EXERCISE REQUIREMENTS:
Find every line with the string "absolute" in the material below and copy it.

RECORDED DATA:
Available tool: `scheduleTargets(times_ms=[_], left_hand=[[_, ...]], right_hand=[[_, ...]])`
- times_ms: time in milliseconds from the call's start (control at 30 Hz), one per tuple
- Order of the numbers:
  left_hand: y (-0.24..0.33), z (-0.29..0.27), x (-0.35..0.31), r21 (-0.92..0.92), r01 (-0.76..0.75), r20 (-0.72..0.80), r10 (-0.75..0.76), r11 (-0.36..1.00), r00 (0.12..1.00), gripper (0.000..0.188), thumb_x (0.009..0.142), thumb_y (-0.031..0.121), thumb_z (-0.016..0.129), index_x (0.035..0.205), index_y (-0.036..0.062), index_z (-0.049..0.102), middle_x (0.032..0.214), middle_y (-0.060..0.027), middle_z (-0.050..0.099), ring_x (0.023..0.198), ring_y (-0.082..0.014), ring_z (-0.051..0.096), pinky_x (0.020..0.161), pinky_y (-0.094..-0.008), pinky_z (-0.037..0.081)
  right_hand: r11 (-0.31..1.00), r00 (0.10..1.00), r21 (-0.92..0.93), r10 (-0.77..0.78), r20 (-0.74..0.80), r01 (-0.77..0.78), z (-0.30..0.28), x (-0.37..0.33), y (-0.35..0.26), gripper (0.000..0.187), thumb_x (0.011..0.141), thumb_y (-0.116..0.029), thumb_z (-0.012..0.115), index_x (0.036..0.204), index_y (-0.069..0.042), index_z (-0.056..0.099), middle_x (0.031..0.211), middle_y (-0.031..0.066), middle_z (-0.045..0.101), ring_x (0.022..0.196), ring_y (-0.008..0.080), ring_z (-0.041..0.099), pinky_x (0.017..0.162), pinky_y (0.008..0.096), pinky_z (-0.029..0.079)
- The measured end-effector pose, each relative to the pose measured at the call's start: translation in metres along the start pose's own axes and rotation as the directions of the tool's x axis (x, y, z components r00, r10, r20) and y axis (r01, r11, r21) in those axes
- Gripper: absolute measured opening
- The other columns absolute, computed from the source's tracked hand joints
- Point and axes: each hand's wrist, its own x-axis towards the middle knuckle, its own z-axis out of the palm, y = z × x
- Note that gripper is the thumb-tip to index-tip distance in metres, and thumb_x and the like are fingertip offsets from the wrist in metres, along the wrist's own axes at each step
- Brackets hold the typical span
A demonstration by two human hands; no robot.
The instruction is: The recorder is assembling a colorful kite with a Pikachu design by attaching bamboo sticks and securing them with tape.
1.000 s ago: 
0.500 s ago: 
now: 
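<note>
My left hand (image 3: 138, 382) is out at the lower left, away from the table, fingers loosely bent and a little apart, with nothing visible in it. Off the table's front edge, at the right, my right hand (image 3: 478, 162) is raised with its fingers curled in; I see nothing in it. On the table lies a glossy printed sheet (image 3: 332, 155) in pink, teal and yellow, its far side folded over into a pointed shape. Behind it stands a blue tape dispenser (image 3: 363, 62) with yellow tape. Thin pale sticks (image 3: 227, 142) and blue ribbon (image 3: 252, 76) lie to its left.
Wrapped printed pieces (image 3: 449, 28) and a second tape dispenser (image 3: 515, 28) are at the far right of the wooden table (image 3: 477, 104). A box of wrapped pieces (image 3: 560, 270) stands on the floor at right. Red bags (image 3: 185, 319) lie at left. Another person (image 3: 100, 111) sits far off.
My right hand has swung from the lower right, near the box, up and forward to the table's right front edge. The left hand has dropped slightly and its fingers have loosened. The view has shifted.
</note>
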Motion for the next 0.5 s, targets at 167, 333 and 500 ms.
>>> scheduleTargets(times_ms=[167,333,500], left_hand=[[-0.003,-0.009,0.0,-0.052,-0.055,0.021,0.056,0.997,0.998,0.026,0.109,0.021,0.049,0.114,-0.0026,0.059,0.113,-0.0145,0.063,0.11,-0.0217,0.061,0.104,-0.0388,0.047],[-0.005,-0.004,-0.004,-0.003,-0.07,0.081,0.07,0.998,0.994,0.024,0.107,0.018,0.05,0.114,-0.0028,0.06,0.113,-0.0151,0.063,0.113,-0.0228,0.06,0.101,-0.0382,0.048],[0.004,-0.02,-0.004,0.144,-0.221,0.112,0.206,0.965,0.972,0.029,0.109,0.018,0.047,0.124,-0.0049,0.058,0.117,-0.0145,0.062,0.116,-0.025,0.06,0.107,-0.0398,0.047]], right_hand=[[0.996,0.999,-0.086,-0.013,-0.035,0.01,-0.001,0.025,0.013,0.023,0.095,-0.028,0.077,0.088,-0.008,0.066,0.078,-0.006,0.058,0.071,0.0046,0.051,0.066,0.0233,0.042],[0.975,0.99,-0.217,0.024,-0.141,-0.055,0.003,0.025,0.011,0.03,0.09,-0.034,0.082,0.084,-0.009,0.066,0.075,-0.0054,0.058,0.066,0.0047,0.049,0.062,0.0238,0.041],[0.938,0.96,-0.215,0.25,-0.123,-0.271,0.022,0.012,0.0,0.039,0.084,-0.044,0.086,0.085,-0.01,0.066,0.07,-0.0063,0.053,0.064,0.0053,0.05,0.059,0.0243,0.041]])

COMPLETED TASK:
- Gripper: absolute measured opening
- The other columns absolute, computed from the source's tracked hand joints

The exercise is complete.